Civil War Lesson Plans

Elmira Prison Camp
During the Civil War over 150 prison camps were established throughout the North and South. Between 350,000 and 400,000 men from both sides were held as prisoners-of-war, of whom roughly 56,000 died. Historians have suggested that incompetence was the main cause. For both the Union and Confederacy, the care and feeding of prisoners were last on the list of priorities. The Union could have done a better job but did not, while the Confederacy had trouble providing for its own soldiers. About twenty prison camps earned bad reputations. For Union soldiers the worst was Andersonville in Georgia; for Confederate soldiers it was Elmira.
On July 6, 1864 the first 400 Confederate prisoners-of-war arrived in Elmira. By August 18 the population was 9,262. From the beginning, the camp was ill-prepared and undersupplied. Outbreaks of measles, scurvy, and waterborne diseases overwhelmed the short-staffed hospital. The prison camp death toll jumped from 11 in July to 115 by the end of August. Winter came early with heavy snow on October 6. More than half the soldiers were housed in tents and shortages of food, warm clothing, and blankets made prisoners even more likely to fall ill.

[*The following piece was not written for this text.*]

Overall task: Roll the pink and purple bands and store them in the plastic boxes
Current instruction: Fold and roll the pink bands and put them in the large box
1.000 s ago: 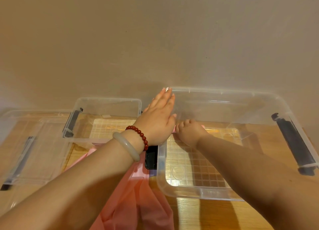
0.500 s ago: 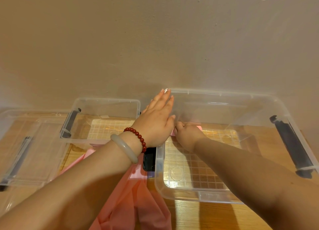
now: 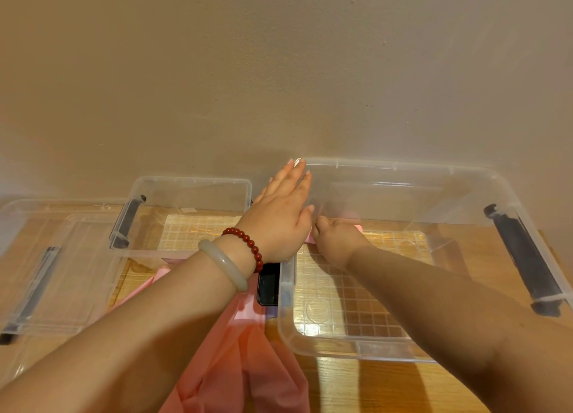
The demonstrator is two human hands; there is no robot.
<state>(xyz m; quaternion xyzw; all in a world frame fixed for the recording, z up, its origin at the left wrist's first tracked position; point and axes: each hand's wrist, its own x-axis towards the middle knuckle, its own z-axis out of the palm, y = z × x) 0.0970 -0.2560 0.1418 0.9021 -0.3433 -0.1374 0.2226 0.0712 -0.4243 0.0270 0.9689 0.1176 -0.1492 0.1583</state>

By New Year’s Day all prisoners were in barracks, but the harsh winter, poor sanitation, shortages of food and supplies, and a smallpox outbreak pushed prisoner deaths to a peak of 491 in March. The spring thaw came with record flooding. On March 15, prisoners retreated to the barracks’ top bunks as waters rose, washing away the 2,700 feet of stockade wall.
In many ways, the prison camp was like its own city with a library, market, and hospital. The economy ran on tobacco and barter. Prisoners worked for the camp administration as carpenters, clerks, hospital attendants, waiters, and cooks. Others ran their own businesses as barbers, tailors, hunters, teachers, or makers of handmade jewelry. Still, it was a poor city where food and clothes were scarce and nearly everyone had lice. Many prisoners suffered from diseases like dysentery, smallpox, and scurvy.
Anticipating some deaths among the prisoners at the newly opened camp, the military agreed in July 1864 to lease a half-acre of land at Woodlawn, Elmira’s municipal cemetery. John W. Jones, the cemetery’s sexton, was hired to bury the dead. Under his original agreement, Jones was to be paid $40 a month, but as the death toll rose, he renegotiated his payment to $2.50 per burial. By January of 1865, so many had died at the prison camp that the military was forced to lease an additional half-acre from the cemetery. In the end, Jones buried 2,973 Confederate prisoners at Woodlawn. In 1877 the portion of Woodlawn where the prisoners are buried became Woodlawn National Cemetery.
Since only civilians with official business were allowed into the prison camp, public opinion was that nothing was wrong within the camp. This view was re-enforced by newspaper articles and reports from camp officials. Contracts for providing supplies to the camp were given to locals while others found employment as clerks, lawyers, and general laborers. Local groups and individuals donated clothing, reading materials for the camp library, and supplies to the camp school. The camp even turned into an attraction with people gathering daily around the main gates hoping to get a glimpse inside. For ten to fifteen cents, people could view the interior of the camp from two observation decks. Located directly across from the camp on Water Street, the observation decks were only opened for a few weeks before the military closed them.
In between the observation decks, refreshment stands sold ginger cakes, lemonade, peanuts, and souvenir cards. Not allowed inside the camp, the public had to be content with buying trade cards of the prison camp and jewelry made by the prisoners.